> _Listed records_
==========

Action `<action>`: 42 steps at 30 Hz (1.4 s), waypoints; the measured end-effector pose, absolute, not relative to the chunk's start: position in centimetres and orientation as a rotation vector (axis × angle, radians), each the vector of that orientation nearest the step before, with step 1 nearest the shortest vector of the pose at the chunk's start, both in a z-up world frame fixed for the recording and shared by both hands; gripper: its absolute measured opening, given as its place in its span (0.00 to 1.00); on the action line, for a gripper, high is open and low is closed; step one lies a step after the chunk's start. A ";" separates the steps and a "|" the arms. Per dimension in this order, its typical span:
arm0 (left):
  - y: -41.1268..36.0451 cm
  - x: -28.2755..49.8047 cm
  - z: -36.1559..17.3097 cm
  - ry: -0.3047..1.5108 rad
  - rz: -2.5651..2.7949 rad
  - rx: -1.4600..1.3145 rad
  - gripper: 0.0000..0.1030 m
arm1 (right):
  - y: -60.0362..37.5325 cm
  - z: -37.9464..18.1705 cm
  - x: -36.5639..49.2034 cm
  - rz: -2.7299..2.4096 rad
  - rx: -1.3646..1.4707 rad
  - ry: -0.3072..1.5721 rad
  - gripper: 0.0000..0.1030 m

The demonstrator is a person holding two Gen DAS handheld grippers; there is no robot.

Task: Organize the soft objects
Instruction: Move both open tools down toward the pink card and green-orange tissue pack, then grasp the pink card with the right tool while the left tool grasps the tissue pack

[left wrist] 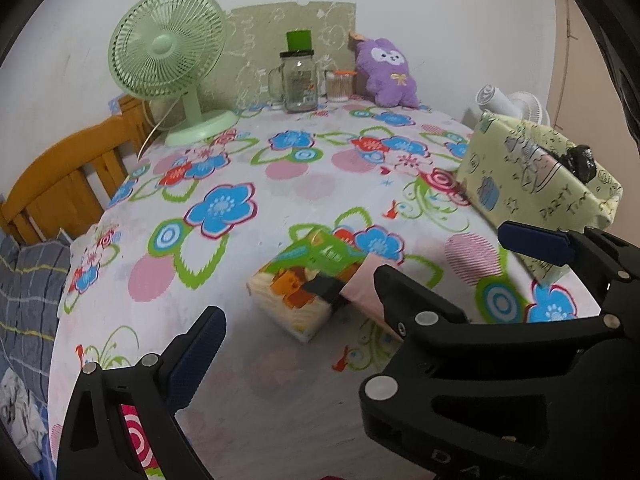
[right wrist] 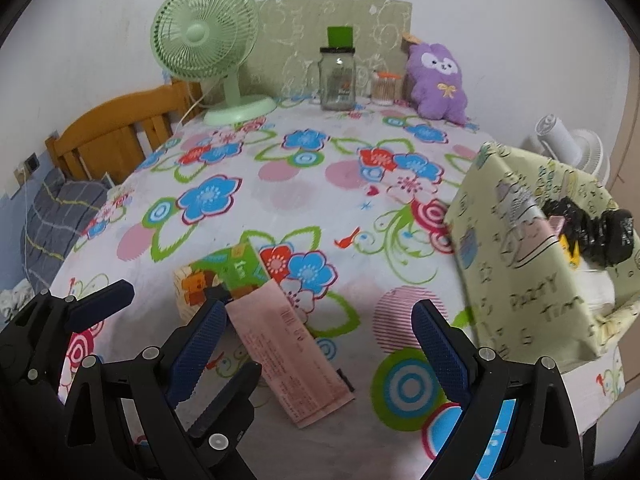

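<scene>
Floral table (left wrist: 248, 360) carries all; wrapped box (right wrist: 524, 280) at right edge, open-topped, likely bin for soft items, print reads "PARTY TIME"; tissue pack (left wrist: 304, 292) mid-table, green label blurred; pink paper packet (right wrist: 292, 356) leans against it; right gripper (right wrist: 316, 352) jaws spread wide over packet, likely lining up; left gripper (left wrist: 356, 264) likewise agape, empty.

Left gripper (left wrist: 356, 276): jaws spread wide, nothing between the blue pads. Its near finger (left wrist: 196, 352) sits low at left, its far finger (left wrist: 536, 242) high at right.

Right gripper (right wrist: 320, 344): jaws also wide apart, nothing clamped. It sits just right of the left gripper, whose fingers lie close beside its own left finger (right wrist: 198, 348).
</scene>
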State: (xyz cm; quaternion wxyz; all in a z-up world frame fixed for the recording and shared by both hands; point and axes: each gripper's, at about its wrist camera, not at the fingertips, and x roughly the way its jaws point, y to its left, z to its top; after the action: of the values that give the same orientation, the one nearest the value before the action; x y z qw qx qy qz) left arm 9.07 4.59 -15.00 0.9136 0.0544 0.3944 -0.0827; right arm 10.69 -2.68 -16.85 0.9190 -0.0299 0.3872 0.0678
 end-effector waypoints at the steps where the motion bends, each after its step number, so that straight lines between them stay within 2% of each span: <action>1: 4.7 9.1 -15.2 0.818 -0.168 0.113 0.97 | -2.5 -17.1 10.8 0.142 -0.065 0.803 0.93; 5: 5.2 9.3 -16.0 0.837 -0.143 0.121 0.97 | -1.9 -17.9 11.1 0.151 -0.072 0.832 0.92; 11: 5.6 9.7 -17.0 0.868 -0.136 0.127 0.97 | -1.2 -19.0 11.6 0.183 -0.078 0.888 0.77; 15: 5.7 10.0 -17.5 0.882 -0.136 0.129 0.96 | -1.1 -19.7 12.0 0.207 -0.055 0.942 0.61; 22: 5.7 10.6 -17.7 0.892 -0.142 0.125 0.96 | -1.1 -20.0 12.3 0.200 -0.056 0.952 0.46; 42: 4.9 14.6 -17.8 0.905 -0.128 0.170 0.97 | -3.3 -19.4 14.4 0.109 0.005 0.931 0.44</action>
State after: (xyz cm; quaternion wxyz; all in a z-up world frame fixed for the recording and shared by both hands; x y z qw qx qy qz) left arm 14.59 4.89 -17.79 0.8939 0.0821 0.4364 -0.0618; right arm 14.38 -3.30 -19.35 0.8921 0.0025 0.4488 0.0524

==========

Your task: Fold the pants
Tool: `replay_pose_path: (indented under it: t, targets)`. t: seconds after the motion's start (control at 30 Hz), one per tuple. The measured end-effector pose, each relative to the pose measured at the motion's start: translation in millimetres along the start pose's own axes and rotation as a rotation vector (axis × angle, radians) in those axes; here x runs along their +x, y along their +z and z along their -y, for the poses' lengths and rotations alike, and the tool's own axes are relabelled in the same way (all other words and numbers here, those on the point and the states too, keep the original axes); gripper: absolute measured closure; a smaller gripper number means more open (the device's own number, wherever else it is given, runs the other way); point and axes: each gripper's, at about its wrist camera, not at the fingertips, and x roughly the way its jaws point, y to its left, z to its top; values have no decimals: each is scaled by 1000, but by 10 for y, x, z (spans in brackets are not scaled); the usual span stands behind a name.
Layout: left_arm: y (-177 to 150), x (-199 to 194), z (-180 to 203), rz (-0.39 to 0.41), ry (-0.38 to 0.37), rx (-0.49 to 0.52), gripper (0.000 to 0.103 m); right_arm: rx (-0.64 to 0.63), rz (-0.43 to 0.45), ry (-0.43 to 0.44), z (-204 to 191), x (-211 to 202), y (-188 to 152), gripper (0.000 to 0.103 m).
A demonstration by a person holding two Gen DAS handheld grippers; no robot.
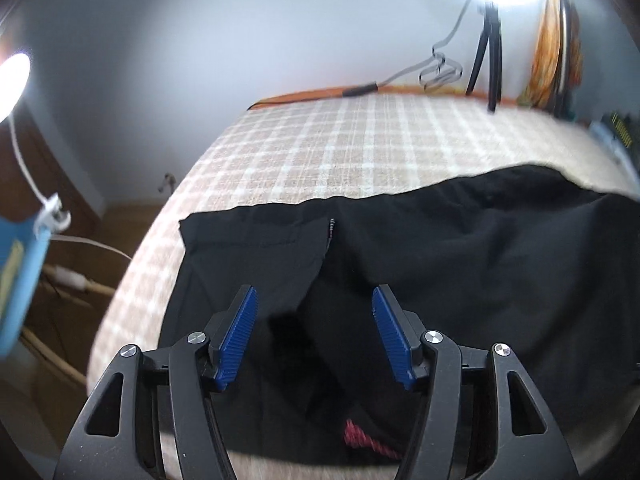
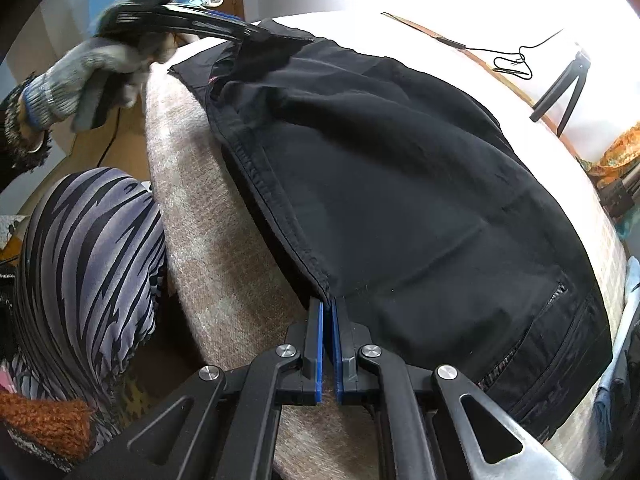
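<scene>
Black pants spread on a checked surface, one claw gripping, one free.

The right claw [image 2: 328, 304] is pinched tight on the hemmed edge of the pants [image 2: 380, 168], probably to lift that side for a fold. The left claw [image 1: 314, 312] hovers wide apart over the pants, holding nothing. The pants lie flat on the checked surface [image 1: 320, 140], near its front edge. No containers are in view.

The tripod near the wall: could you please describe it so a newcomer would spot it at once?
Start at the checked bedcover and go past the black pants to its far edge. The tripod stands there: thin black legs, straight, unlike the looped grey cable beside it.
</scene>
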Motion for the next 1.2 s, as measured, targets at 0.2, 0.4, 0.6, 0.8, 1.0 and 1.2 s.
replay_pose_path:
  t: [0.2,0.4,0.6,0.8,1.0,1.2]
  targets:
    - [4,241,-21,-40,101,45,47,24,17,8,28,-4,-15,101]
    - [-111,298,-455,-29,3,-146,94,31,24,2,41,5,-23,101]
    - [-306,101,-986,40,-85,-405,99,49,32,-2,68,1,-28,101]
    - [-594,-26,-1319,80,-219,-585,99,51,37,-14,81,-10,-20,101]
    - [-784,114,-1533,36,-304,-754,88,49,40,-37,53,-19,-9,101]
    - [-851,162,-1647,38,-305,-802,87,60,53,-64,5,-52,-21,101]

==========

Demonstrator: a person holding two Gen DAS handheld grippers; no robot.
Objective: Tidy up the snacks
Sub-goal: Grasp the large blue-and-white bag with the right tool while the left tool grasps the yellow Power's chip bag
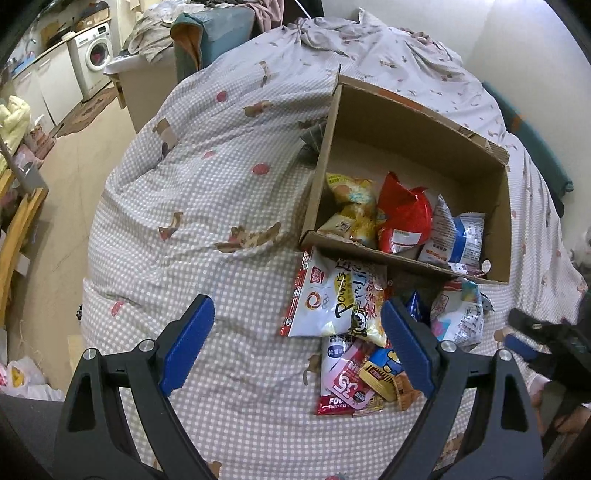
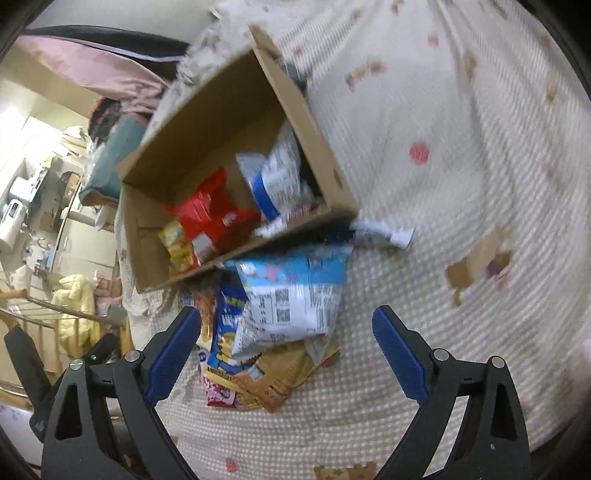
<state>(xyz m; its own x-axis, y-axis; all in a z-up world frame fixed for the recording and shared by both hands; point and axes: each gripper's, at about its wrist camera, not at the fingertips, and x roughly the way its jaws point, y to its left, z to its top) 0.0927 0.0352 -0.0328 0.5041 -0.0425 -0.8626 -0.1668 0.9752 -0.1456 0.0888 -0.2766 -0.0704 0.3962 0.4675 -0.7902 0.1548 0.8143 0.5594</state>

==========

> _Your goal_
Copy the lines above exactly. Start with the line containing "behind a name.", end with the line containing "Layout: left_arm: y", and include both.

> _Answer to the problem_
Tool: `replay_pose_path: (indented under it: t, targets)`. t: seconds after the motion's start (control at 30 Hz), one per tuple. The measured end-effector pose, each relative to the pose measured at the motion's start: translation in millimetres along the start pose's own axes and rotation as a rotation vector (axis × angle, radians) in those axes; here x runs along their +x, y along their +z and z along their -y, for the poses' lengths and rotations alike, and the tool's own axes are relabelled in the same way (all other words and numbers here, those on the point and the states too, keep the original axes); gripper: absolute measured closure; a smaller gripper number means more open (the device's own number, wherever else it is given, runs the other way); point and axes: each gripper's, at about its wrist camera, not at the fingertips, and x roughly the way its jaws point, y to its left, z to its top; values have no decimals: each is scaled by 1000, but by 10 for y, x, z (spans in brackets are not scaled); the usual span stands behind a name.
Layout: left_arm: y (-177 to 150), x (-199 to 194), z (-180 to 203), rz (-0.39 to 0.41), ry (-0.38 to 0.37), rx (-0.49 to 0.52), gripper (0.000 to 0.103 m); right_arm: rx (-0.64 to 0.63), rz (-0.43 to 0.45), ry (-0.43 to 0.44), z (-204 to 191), x (-211 to 202), y (-188 to 152), gripper (0.000 to 0.103 m).

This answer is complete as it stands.